Audrey J. Walton Stadium
- Interactive map of Audrey J. Walton Stadium
- Full name: Audrey J. Walton Soccer Stadium
- Address: Columbia, MO United States
- Owner: University of Missouri
- Operator: Univ. of Missouri Athletics
- Capacity: 2,500
- Type: Stadium
- Surface: Bermuda grass
- Scoreboard: yes
- Current use: Soccer Track and field

Construction
- Opened: 1996; 30 years ago
- Renovated: 2001

Tenants
- Missouri Tigers (NCAA) teams:; women's soccer; track and field;

Website
- mutigers.com/soccer-stadium

= Audrey J. Walton Stadium (Columbia, Missouri) =

Stadium in Missouri, United States

Audrey J. Walton Soccer Stadium is a stadium located on the campus of the University of Missouri in Columbia, Missouri, United States.

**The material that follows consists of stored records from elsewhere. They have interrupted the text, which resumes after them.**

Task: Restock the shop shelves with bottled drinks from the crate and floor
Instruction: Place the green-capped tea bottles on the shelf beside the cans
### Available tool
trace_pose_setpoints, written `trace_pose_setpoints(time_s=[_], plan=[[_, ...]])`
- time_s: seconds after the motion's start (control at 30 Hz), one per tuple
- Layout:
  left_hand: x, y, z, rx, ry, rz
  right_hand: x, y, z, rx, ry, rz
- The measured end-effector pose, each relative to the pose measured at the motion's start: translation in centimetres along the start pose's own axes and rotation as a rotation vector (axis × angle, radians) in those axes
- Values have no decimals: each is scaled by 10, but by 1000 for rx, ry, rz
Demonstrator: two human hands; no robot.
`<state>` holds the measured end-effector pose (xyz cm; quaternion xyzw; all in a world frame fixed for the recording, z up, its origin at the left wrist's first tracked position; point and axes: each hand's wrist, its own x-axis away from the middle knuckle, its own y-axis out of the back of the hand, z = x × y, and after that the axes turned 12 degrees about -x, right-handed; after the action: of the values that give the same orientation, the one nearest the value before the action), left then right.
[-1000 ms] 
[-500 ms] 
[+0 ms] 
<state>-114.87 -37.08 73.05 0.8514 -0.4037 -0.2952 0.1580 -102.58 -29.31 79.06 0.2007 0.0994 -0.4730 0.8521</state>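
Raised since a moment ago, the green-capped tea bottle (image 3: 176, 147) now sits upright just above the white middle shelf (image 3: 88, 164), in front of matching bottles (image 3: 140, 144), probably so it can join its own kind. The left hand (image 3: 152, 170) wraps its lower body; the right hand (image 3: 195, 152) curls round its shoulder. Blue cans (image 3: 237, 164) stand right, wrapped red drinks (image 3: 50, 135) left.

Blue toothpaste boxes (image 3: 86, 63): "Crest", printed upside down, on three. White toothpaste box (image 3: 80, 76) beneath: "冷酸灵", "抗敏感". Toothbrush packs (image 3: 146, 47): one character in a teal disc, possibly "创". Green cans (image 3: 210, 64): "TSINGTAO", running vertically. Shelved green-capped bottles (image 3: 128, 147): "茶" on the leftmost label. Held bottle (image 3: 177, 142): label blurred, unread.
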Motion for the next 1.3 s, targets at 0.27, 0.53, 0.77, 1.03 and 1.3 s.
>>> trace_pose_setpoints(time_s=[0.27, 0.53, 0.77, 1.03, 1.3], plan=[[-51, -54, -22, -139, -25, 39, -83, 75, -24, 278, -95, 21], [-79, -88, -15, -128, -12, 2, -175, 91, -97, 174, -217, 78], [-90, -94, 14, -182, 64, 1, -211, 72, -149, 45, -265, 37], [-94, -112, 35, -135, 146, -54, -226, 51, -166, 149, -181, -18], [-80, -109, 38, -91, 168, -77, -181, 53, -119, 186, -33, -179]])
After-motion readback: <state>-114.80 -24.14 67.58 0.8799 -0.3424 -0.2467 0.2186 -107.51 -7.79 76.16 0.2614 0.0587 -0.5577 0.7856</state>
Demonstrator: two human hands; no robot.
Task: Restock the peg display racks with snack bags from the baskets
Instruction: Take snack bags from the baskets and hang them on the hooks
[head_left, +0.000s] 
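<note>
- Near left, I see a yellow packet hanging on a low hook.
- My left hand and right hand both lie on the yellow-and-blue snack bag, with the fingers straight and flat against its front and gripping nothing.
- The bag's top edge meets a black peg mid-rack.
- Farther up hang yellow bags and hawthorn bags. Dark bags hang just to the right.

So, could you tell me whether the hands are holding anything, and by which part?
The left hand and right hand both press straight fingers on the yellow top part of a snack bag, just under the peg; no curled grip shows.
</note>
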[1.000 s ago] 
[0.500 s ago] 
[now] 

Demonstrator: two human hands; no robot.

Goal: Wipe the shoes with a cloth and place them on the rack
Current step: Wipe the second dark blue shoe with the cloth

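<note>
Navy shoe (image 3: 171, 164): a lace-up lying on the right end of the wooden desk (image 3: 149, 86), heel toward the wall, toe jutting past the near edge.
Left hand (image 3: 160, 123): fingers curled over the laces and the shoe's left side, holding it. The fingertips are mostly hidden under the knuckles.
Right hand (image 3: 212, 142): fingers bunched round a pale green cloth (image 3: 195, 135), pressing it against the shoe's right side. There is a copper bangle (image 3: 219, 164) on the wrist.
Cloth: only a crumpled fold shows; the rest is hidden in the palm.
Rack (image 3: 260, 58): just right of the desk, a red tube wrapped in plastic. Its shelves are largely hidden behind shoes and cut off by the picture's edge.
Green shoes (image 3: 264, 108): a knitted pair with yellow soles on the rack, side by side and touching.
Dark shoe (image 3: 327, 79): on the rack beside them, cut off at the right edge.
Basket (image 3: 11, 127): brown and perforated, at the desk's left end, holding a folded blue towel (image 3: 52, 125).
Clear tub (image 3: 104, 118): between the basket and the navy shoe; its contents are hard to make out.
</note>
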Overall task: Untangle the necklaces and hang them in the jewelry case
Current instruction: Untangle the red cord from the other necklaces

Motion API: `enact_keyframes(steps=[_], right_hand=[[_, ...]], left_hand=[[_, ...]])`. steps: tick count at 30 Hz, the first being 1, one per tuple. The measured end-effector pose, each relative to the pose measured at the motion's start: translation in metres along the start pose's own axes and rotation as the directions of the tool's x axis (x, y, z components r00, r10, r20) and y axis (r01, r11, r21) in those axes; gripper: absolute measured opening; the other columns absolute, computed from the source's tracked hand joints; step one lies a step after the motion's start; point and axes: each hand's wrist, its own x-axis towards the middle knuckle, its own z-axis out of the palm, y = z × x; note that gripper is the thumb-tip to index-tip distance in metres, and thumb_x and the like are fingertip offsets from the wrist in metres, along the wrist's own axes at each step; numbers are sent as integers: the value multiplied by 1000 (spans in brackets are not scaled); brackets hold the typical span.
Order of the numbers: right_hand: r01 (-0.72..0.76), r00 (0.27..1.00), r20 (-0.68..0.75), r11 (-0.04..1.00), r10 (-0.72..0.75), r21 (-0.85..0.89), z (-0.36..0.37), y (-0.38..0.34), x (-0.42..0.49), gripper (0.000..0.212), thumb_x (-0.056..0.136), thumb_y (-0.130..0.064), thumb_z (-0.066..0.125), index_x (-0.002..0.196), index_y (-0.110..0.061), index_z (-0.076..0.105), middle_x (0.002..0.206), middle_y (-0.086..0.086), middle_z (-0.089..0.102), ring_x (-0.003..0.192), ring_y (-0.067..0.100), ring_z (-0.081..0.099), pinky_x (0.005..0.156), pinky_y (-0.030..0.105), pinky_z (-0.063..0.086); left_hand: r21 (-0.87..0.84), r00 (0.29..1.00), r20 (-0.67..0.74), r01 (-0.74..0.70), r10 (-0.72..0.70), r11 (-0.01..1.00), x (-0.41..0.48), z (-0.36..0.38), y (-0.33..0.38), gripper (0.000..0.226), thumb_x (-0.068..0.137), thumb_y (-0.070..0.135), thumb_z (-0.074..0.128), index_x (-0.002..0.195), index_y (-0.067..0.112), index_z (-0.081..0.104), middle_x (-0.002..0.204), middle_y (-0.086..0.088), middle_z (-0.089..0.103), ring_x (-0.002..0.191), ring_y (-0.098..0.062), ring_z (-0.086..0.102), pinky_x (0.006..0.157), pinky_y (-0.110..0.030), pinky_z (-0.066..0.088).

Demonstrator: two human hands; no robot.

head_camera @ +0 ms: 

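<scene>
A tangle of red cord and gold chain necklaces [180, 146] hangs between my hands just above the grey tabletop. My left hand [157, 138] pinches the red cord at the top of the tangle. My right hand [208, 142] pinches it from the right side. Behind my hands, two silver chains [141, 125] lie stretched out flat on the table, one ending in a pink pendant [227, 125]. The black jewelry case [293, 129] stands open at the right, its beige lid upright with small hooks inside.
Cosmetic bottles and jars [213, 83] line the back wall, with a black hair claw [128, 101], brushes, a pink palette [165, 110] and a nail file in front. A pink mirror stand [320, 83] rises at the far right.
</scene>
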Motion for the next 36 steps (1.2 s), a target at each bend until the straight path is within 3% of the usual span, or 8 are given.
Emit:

It serves as home of the Missouri Tigers women's soccer and track and field teams and the Missouri Relays track and field meet.

The stadium, opened in 1996, has a seating capacity of 2,500. Audrey J. Walton, the namesake of the stadium, was married to Sam Walton's brother, Bud Walton. Sam Walton is the founder of Wal-Mart and an alumnus of the university, donated $1 million to build the venue.